PROBLEM DETAILS:
What you give back must match the data exactly, minus the pictures.

RAW DATA:
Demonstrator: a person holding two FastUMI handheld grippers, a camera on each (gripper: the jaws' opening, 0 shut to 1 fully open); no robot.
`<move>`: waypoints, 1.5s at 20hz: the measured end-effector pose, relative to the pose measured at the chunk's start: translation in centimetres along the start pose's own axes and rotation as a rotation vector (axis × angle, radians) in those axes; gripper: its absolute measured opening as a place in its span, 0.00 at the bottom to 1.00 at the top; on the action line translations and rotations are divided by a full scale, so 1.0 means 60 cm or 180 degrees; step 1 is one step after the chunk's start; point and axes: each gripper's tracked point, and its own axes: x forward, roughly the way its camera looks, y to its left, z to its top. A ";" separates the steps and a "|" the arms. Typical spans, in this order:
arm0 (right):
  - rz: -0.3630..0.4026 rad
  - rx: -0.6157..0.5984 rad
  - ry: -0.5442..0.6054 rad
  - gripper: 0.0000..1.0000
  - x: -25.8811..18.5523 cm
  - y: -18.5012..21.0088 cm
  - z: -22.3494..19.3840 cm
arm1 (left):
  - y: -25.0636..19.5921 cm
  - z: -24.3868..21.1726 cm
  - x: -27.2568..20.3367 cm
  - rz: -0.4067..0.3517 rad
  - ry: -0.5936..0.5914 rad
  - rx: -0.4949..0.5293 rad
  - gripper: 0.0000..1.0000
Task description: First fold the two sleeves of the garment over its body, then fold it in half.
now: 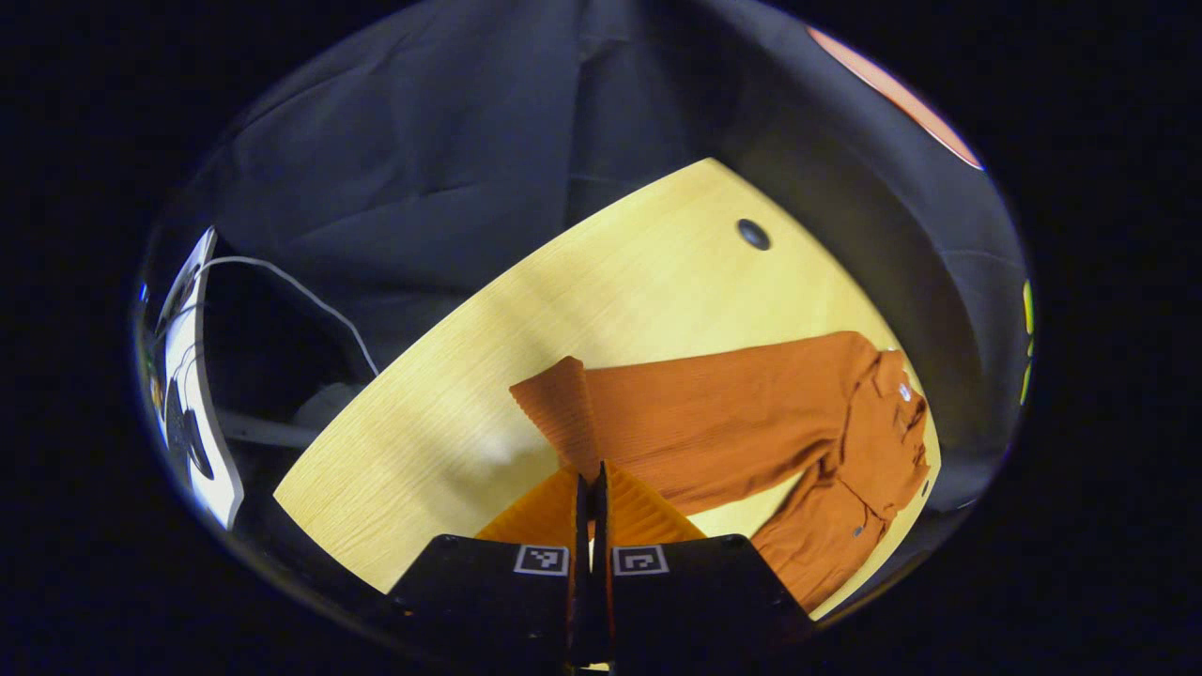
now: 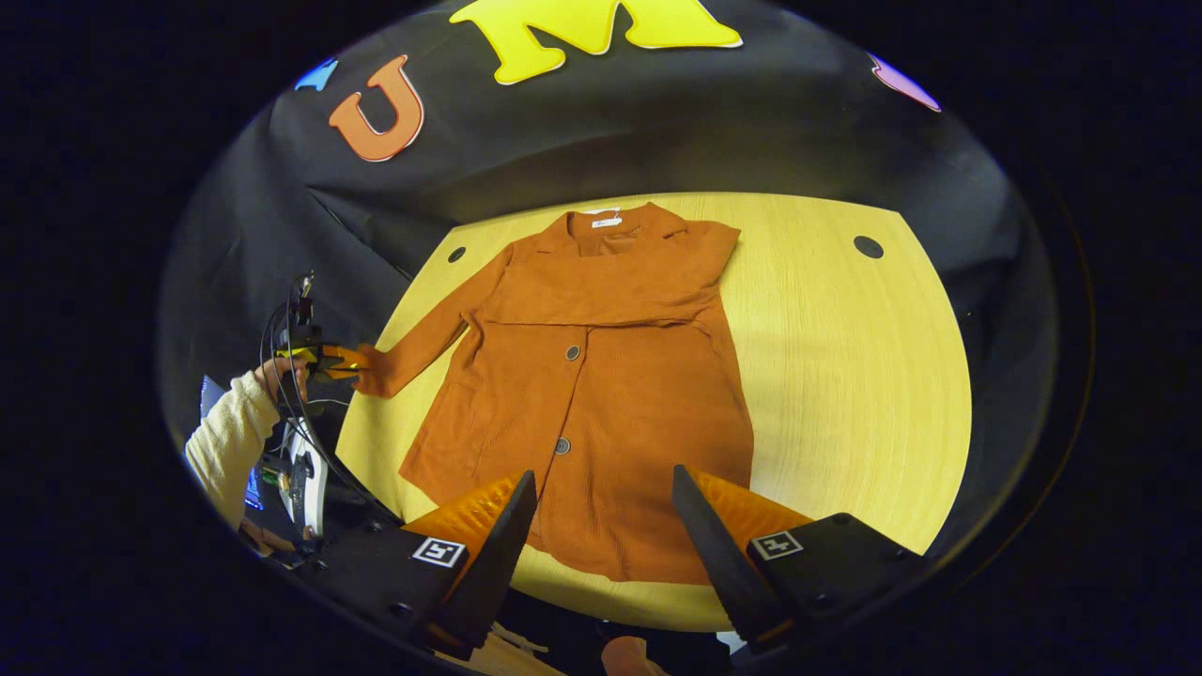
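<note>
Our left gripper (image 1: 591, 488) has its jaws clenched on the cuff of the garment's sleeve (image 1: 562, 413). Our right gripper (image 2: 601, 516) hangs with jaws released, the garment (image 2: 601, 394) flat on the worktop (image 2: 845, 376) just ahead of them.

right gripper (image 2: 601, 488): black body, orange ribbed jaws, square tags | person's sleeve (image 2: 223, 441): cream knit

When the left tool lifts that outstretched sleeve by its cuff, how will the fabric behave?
Likely floppy: the sleeve lies limp and flat on the table, so it should sag below the left tool. Its ribbed, matte cloth probably grips rather than slips. The garment looks thick, so its body may drag rather than slide.
</note>
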 end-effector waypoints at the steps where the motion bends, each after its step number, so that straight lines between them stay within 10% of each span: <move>1: 0.0041 0.0028 0.0012 0.94 -0.002 -0.003 -0.004 | -0.038 0.005 -0.012 -0.0108 -0.0029 0.0039 0.04; 19: -0.0003 0.0672 -0.0196 0.94 -0.070 -0.248 -0.014 | -0.762 -0.148 -0.048 -0.1135 0.0008 0.1617 0.03; 30: -0.0225 0.1255 -0.0229 0.94 -0.106 -0.398 -0.084 | -0.916 -0.318 0.053 -0.1074 0.0295 0.1898 0.00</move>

ANSWER SECTION:
Demonstrator: a person holding two FastUMI handheld grippers, a camera on each (gripper: the jaws' opening, 0 shut to 1 fully open); no robot.
`<move>`: waypoints, 1.5s at 20hz: the measured end-effector pose, relative to the pose measured at the chunk's start: translation in centimetres along the start pose's own axes and rotation as a rotation vector (axis × angle, radians) in those axes; gripper: its absolute measured opening as a place in its span, 0.00 at the bottom to 1.00 at the top; on the action line translations and rotations are divided by a full scale, so 1.0 means 60 cm or 180 degrees; step 1 is one step after the chunk's start; point and axes: each gripper's tracked point, and its own axes: x forward, roughly the way its camera looks, y to its left, z to its top. A ";" separates the steps and a "|" the arms. Typical spans, in this order:
arm0 (right):
  - rz: -0.3630..0.4026 rad
  - rx: -0.6157..0.5984 rad
  - ry: -0.5442..0.6054 rad
  - gripper: 0.0000..1.0000
  - x: -25.8811..18.5523 cm
  - y: -18.5012..21.0088 cm
  - z: -22.3494..19.3840 cm
arm1 (left):
  - y: -25.0636..19.5921 cm
  - z: -24.3868..21.1726 cm
  - x: -27.2568..20.3367 cm
  - rz: -0.4067..0.3517 rad
  - ry: -0.5936..0.5914 rad
  - rx: -0.4949..0.5293 rad
  - gripper: 0.0000..1.0000
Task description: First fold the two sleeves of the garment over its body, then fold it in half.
now: 
now: 
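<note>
Our left gripper (image 1: 591, 488) has its jaws clenched on the cuff of the garment's sleeve (image 1: 562, 413). Our right gripper (image 2: 601, 516) hangs with jaws released, the garment (image 2: 601, 394) flat on the worktop (image 2: 845, 376) just ahead of them.

right gripper (image 2: 601, 488): black body, orange ribbed jaws, square tags | person's sleeve (image 2: 223, 441): cream knit

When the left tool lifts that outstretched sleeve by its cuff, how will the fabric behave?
Likely floppy: the sleeve lies limp and flat on the table, so it should sag below the left tool. Its ribbed, matte cloth probably grips rather than slips. The garment looks thick, so its body may drag rather than slide.
</note>
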 end-effector waypoints at the steps where the motion bends, each after its step number, so that straight lines between them stay within 10% of each span: <move>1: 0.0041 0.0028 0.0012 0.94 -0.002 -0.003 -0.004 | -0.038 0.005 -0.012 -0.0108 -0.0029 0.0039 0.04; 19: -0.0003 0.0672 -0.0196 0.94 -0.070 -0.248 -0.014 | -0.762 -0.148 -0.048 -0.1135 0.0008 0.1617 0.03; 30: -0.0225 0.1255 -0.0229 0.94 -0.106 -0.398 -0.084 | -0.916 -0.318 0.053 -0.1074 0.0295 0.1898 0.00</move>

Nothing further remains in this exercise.